Il est des groupes politiques qui incarnent une idée de la politique elle-même : les Jacobins en font évidemment partie. C’est de ce « club » que les deux historiens Guillaume Roubaud-Quashie et Côme Simien s’attellent à dépeindre le réel par-delà les stéréotypes, quitte à entreprendre une histoire de l’histoire des Jacobins. Et ils sont nombreux, à l’égard de ces révolutionnaires, les stéréotypes.

Que furent-ils vraiment, en leur temps, de 1789 à 1794 ? Et après ? À quelles fins ont-ils été utilisés, réhabilités ou incendiés par les acteurs politiques qui leur ont succédé jusqu’à nos jours, dans cette ère nouvelle dont ils frayèrent le chemin ?

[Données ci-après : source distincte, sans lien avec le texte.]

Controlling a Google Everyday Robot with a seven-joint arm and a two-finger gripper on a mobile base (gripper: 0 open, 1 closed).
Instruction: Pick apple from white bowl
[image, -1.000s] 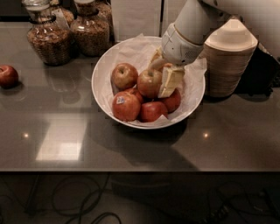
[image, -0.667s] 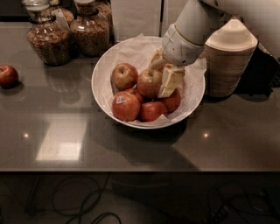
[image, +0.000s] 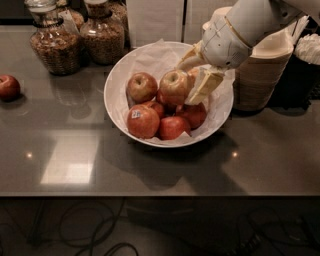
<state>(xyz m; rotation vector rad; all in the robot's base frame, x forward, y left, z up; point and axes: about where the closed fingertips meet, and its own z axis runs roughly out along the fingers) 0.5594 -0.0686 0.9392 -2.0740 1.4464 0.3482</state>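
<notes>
A lone apple (image: 9, 86) lies at the far left of the desk (image: 65, 150), well apart from everything else; behind it, near the back edge, two jars (image: 50, 42) of brown contents stand side by side; right of them sits the bowl (image: 112, 107), wide and white, lined with crinkled paper (image: 150, 57); red apples (image: 142, 121) are heaped in it, the front-left one bearing a small sticker. The task's apple (image: 172, 86) sits on top of the heap, right of centre, sitting higher than its neighbours; the claw (image: 185, 83) is closed on it, one pale finger over its upper right and the other under its lower right, both touching the skin. The arm (image: 235, 30) comes in from the upper right corner, white and thick, slanting down and leftward over the bowl's far right rim, the wrist bent so the fingers point left and down into the heap. Just right of the bowl, partly behind the arm, stands a stack (image: 260, 75) of beige paper bowls.
</notes>
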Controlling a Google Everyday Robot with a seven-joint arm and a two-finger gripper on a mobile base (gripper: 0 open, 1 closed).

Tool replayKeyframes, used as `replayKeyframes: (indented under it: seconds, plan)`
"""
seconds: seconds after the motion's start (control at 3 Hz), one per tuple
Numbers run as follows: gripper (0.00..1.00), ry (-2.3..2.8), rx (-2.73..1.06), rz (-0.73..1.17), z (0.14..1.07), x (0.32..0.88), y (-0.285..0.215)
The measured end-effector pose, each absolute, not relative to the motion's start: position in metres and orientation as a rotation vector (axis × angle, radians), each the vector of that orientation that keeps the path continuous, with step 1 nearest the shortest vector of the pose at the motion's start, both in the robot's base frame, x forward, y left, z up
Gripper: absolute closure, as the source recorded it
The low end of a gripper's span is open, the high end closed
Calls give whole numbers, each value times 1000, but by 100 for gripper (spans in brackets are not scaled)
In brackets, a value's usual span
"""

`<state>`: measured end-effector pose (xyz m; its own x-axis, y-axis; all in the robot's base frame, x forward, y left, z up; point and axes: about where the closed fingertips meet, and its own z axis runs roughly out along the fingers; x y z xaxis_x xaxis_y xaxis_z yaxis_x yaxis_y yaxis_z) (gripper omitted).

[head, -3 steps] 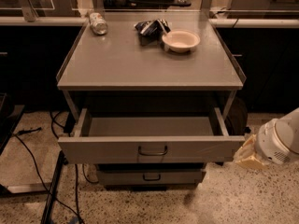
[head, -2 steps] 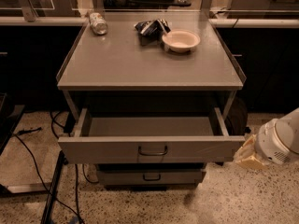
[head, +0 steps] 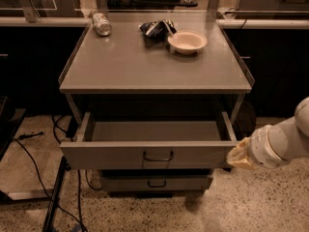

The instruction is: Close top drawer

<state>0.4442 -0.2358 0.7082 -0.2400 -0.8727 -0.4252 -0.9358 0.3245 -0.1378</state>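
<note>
Camera view looks down on a grey desk whose top drawer stands pulled well out beneath the front edge, its shallow tray open to view and its loop handle centred on the wide front. The claw sits at the right end of that front, below the desk's front right corner, touching or just beside the drawer's corner; whether it is released or clenched cannot be told. Its white arm reaches in from the right. A can lies near the back left corner, a pale bowl near the back edge.
</note>
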Motion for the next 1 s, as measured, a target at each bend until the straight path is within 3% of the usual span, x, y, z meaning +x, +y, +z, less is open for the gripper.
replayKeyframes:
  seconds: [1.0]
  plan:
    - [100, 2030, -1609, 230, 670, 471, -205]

Le cliché le plus ancré aujourd’hui, dans les consciences antijacobines, est bien sûr celui de la centralisation. Qui n’a pas entendu discourir, ces dernières années, contre cette maudite « centralisation jacobine » ? Au point que la formule en est presque devenue un pléonasme, l’adjectif « jacobin » suffisant à qualifier toute politique centralisatrice, voire « parisianiste ».

Les Jacobins, les seuls à permettre une forme de démocratisation de la Révolution

Les deux auteurs montrent que les clubs révolutionnaires, de 1789 à 1792, ne s’appuient pas tant sur l’opposition entre Paris et la province que sur celle entre élites bourgeoises et classes populaires, dépourvues de droits civiques. Les clubs sont incontestablement bourgeois : les parrainages et cotisations exigés pour être des leurs en témoignent. Mais si les Jacobins n’échappent pas à la règle, ils seront néanmoins les seuls, à partir de la chute de la monarchie le 10 août 1792, à rebattre les cartes et à permettre une forme de démocratisation de la Révolution.

Dès lors fleurissent dans toute la France des sociétés populaires et autres clubs affiliés aux Jacobins et comptant dans leurs rangs de plus en plus d’hommes aux origines modestes. Et ce, y compris dans de petites bourgades. C’est même là que le mouvement jacobin « se fait, sociologiquement, le plus populaire ».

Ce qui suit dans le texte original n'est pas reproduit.